Who would have thought that hope for the future of humanity could come in the middle of a pandemic?

The morning of the 9th of May was a typical quarantine Saturday morning. Alike every other day, indiscernible from any other afternoon evening and night. Just a random spot in the inchoate vortex of corona-time. After having tried to figure out, unsuccessfully, how to get a refund for the second flight that, in one week, I booked and got cancelled, I decided to go wash my clothes at the Chinese laundromat near my house. My phone went off, a WhatsApp message had reached me as I was loading the tumble dryer, suffocated by the warm air coming through my face mask…who would have thought I’d ever say that?

I stood up and laid back against the wall, took out a book, a wonderful collection of poems by Constantine Cavafy, and started to read. Who would have thought graduate school in New York would be like that, reading poems while I get distracted by other’s people socks making surprising color-combinations in the loop of the washing machines? My phone went off again, I took it out, and thus I got the news: Silvia Romano is free.
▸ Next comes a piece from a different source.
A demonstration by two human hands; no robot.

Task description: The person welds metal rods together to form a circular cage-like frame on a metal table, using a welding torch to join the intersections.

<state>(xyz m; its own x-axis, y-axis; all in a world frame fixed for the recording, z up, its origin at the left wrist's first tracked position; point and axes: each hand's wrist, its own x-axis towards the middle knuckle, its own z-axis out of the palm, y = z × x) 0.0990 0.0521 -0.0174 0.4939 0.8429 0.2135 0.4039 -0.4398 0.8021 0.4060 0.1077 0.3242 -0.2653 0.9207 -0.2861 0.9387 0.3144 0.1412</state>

After a year and a half in the hands of her, allegedly Islamist, kidnappers, between Kenya and Somalia, Silvia is free and on a plane back to Italy, to her home: who would have thought?

I put my phone away and went back to my book, but soon realised that I wasn’t moving past the same one poem, my mind was somewhere else, the news about Silvia was sinking in. She is alive. She doesn’t know, not yet, the malignities that have been said about her: “going to Africa as a volunteer, you cannot complain if you get kidnapped,” “I hope they rape her, though she’ll probably enjoy it.” I hope no one tells her, I hope no one gives importance to the voices that time, as is always the case, has already condemned. But I am sure Silvia would understand, she knows that she is the forerunner of a future, more perfect, society that just isn’t yet.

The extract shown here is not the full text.